Enter 'B' for blind merging, or <ret>: B
Please enter the Master Database name: wet.0710041559.dtb
Please enter the Update Database name: rdy.0710151817.dtb

Reading in both databases..
Master database stations:     5836
Update database stations:     2876

Looking for WMO code matches..
   71 reject(s) from update process 0710161148

Writing wet.0710161148.dtb

+-+-+-+-+-+-+-+-+-+-+-+-+-+-+-+-+-+-+-+-+-+-+-+
+-+-+-+-+-+-+-+-+-+-+-+-+-+-+-+-+-+-+-+-+-+-+-+

OUTPUT(S) WRITTEN

New master database: wet.0710161148.dtb

Update database stations:         2876
 > Matched with Master stations:  2498
                 (automatically:  2498)
                   (by operator:     0)
 > Added as new Master stations:   307
 > Rejected:                        71
   Rejects file:                 rdy.0710151817.dtb.rejected
 Note: IEEE floating-point exception flags raised: 
    Inexact;  Invalid Operation; 
 See the Numerical Computation Guide, ieee_flags(3M) 
uealogin1[/cru/cruts/version_3_0/db/rd0] 
<END QUOTE>

307 stations rescued! and they'll be there in future of course, for metadata-free CLIMAT bulletins
to match with.

So where were we.. Rain Days. Family tree:

wet.0311061611.dtb
        +
rdy.0709111032.dtb  (MCDW composite)
        +
rdy.0710151817.dtb  (CLIMAT composite with metadata added)
        V
        V
wet.0710161148.dtb

Now it gets tough. The current model for a secondary is that it is derived from one or more primaries,
plus their normals, plus the normals for the secondary.

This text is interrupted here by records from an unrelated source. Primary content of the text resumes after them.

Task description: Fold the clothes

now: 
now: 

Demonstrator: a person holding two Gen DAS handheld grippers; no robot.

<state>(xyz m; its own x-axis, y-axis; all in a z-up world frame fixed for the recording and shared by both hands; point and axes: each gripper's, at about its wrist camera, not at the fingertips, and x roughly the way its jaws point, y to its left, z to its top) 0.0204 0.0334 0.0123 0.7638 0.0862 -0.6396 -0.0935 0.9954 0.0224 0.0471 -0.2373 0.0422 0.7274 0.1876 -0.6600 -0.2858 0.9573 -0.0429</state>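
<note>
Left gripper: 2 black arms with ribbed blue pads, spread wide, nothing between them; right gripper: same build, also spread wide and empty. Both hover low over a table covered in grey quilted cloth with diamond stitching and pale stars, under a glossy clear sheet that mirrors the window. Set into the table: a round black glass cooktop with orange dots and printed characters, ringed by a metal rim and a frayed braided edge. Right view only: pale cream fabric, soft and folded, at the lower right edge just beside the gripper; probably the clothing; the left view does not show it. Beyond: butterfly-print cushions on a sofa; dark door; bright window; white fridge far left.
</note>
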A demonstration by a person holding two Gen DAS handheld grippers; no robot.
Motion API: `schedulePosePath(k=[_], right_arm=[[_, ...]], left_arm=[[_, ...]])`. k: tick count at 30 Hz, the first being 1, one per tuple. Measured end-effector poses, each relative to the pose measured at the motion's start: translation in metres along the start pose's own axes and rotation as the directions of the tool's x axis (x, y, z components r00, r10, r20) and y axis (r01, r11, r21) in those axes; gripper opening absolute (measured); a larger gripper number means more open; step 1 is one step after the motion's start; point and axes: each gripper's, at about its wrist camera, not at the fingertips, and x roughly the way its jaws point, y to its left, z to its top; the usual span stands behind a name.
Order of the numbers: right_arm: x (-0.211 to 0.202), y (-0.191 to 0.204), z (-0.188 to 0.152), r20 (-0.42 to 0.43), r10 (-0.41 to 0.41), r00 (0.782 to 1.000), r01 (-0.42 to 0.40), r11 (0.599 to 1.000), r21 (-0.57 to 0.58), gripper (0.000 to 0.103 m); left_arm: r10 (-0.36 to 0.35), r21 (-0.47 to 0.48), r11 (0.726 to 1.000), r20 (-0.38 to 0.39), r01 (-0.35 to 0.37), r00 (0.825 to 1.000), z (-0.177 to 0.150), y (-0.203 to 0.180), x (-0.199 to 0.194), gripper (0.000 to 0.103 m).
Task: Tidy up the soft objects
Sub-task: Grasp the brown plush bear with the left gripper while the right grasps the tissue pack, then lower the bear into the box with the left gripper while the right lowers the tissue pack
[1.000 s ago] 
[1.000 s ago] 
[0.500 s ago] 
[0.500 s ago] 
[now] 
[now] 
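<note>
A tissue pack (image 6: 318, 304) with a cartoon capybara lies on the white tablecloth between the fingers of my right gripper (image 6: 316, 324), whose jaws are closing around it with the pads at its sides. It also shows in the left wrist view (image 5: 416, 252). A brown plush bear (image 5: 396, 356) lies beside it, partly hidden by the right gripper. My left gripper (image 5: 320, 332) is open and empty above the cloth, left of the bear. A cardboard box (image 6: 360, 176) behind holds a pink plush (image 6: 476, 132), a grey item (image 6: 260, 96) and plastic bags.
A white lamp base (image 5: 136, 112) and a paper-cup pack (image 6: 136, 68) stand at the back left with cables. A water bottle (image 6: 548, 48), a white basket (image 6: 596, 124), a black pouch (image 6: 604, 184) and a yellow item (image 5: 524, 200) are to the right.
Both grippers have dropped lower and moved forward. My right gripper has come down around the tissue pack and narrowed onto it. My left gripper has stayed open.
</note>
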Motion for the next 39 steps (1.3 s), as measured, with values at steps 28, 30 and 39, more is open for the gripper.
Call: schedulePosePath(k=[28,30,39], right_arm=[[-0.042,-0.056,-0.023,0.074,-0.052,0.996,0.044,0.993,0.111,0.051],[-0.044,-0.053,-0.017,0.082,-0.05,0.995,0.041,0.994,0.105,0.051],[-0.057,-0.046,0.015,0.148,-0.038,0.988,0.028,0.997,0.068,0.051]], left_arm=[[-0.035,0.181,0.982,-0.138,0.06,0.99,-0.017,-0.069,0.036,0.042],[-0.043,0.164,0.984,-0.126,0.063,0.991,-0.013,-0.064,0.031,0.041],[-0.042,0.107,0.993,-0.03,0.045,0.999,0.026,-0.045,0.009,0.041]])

The IDL secondary generators do not allow 'genuine' secondary data to be incorporated. This would have
been ideal, as the gradual increase in observations would have gradually taken precedence over the
primary-derived synthetics.

The current stats for the wet database were derived from the new proglet, dtbstats.for:

<BEGIN QUOTE>
crua6[/cru/cruts/version_3_0/secondaries/rd0] ./dtbstat

DTBSTAT: Database Stats Report

Please enter the (18ch.) database name: wet.0710161148.dtb

Report for: wet.0710161148.dtb

Stations in Northern Hemisphere:     5365
Stations in Southern Hemisphere:      778
                          Total:     6143

Maximum Timespan in Northern Hemisphere: 1840 to 2007
Maximum Timespan in Southern Hemisphere: 1943 to 2007
                        Global Timespan: 1840 to 2007

crua6[/cru/cruts/version_3_0/secondaries/rd0] 
<END QUOTE>

So, without further ado, I treated RD0 as a Primary and derived gridded output from the database:

<BEGIN QUOTE>
crua6[/cru/cruts/version_3_0/secondaries/rd0] ./anomdtb

   > ***** AnomDTB: converts .dtb to anom .txt for gridding *****

   > Enter the suffix of the variable required:
.rd0
   > Select the .cts or .dtb file to load:
wet.0710161148.dtb   
   > Specify the start,end of the normals period: 
1961,1990
   > Specify the missing percentage permitted: 
25
   > Data required for a normal:           23
   > Specify the no. of stdevs at which to reject data: 
3
   > Select outputs (1=.cts,2=.ann,3=.txt,4=.stn): 
3
   > Check for duplicate stns after anomalising? (0=no,>0=km range)
0
   > Select the generic .txt file to save (yy.mm=auto):
rd0.txt
   > Select the first,last years AD to save: 
1901,2007
   > Operating...

   > NORMALS            MEAN percent      STDEV percent
   >         .dtb          0     0.0
   >         .cts     731118    45.4     730956    45.4
   > PROCESS        DECISION percent %of-chk
   > no lat/lon            0     0.0     0.0
   > no normal        878015    54.6    54.6
   > out-of-range         56     0.0     0.0
   > accepted         731062    45.4
   > Dumping years 1901-2007 to .txt files...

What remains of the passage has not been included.